#### [PROBLEM DESCRIPTION]
In the data below, which lines hold "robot"? Copy every one.

#### [INFORMATION SUPPLIED]
-- Opening Marker --
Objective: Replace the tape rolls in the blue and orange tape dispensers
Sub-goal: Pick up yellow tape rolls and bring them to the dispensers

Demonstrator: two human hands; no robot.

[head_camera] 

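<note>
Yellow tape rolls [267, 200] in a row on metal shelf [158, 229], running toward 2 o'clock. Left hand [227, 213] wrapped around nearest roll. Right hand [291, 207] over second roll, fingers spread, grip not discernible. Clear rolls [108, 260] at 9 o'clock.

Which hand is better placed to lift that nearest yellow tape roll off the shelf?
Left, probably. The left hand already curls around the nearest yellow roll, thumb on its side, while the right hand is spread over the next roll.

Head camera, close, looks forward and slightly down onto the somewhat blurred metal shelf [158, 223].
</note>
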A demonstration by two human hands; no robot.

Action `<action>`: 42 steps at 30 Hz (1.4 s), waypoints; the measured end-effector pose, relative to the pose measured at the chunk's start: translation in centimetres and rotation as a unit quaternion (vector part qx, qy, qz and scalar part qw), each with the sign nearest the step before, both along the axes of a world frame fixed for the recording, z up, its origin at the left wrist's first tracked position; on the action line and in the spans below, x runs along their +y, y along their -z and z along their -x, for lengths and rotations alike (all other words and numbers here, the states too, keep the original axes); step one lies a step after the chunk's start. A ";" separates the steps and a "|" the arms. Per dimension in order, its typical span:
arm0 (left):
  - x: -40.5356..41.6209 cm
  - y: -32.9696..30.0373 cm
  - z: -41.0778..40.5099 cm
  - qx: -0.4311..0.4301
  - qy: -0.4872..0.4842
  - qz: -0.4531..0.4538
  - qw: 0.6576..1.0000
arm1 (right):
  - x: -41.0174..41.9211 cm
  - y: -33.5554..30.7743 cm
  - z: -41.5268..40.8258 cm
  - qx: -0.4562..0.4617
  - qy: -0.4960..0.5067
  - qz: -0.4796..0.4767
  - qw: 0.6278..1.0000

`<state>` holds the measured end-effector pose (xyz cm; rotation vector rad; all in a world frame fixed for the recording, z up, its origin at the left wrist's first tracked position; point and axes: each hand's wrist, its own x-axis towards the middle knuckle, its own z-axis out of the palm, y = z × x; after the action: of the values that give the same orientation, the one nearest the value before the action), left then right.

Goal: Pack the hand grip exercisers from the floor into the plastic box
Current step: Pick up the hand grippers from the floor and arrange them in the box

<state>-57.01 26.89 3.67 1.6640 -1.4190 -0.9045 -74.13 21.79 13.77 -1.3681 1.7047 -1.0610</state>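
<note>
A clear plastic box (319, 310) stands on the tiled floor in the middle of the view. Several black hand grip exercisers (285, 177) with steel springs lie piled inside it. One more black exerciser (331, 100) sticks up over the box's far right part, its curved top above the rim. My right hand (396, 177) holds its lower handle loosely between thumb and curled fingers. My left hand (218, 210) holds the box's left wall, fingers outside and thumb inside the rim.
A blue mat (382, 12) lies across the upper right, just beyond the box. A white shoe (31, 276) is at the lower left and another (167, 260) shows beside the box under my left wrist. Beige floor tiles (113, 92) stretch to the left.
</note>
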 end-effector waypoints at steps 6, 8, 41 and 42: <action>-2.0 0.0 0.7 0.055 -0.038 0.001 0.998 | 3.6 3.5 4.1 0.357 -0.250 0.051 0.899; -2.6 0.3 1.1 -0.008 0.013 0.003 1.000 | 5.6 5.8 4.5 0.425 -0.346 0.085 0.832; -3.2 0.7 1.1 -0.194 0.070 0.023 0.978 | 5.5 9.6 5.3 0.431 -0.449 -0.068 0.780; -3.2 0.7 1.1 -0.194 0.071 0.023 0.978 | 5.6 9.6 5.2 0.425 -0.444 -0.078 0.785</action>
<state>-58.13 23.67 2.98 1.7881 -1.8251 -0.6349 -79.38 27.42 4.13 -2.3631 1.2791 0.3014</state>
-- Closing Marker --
#### [WRITTEN REPLY]
Demonstrator: two human hands; no robot.
A demonstration by two human hands; no robot.

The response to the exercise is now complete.